Sebagai penulis, Haruki Murakami mengakui bahwa ia menulis bukan karena 'bisa' namun karena berusaha. Ia tidak terlahir menjadi seorang penulis bahkan baru memulai menulis ketika berusia 30 tahun. Ia mengakui juga bahwa ia adalah tipe orang yang melakukan sesuatu hanya karena 'ingin'. Haruki Murakami mendapat keinginan menulis begitu saja ketika ia sedang berbaring di sebuah lapangan dan segera membeli berbagai peralatan menulis.
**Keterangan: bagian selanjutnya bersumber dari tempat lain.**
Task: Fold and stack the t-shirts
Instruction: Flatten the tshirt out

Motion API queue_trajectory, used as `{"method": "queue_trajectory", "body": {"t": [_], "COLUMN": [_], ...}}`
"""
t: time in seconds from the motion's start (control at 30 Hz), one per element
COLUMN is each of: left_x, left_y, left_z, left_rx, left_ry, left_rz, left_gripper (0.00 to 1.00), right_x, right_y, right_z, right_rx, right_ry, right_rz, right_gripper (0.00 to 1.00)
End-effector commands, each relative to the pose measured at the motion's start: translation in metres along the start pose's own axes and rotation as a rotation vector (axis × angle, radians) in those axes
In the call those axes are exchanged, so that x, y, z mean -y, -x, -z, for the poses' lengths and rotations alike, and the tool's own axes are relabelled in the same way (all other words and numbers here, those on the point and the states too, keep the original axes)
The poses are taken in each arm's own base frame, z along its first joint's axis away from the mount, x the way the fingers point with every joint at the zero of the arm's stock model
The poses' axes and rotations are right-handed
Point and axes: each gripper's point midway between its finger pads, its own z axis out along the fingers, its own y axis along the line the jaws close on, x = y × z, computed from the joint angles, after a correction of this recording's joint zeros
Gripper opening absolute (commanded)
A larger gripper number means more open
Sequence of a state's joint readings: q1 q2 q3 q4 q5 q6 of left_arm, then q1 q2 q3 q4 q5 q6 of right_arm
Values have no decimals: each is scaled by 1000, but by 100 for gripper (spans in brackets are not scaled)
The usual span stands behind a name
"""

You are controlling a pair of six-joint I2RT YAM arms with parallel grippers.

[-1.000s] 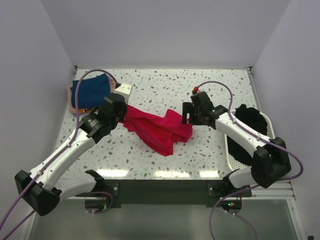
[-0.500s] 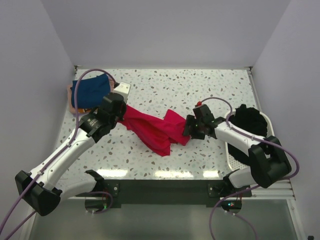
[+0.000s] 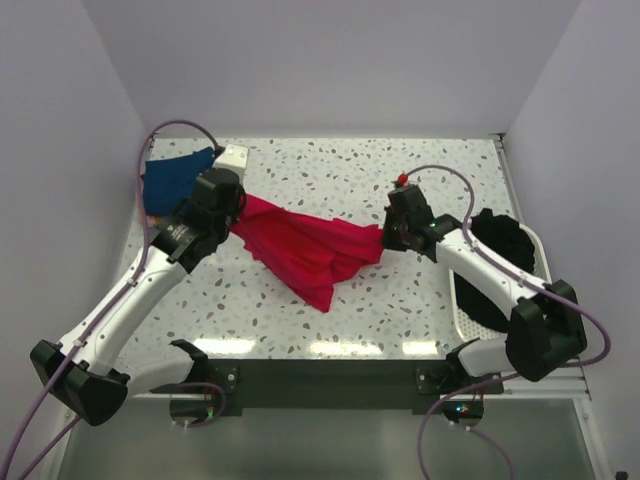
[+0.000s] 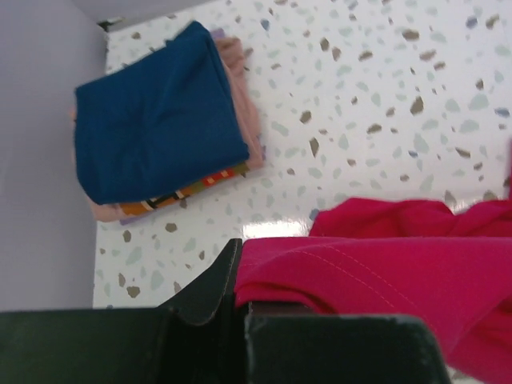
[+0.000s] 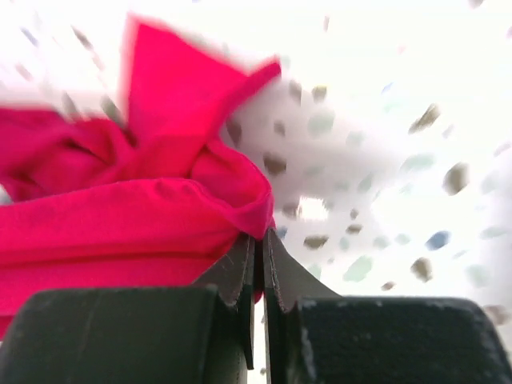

Semasa muda, Haruki Murakami memiliki dan mengelola bar seorang diri. Bisnisnya sukses karena saat itu tidak banyak orang membuka bar. Ketika berkomitmen untuk menulis, ia menutup bar demi fokus dalam menulis. Ia merasa tidak akan fokus menulis jika mengurus berbagai hal sekaligus. Fokus adalah bagian penting dalam menulis. Haruki Murakami berkata bahwa kita tidak akan bisa menulis jika tidak tahan duduk dan menulis selama berjam-jam.

Bagi Haruki Murakami, ketahanan, fokus, dan rutinitas adalah hal yang sangat diperlukan oleh penulis. Menulis adalah perjalanan panjang. Maka menulis bukan hal yang mudah, kerja keras tentu sangat diperlukan. Setiap penulis memiliki gaya berceritanya masing-masing sebagai hasil dari perjalanan panjang mereka melalui dunia kepenulisan.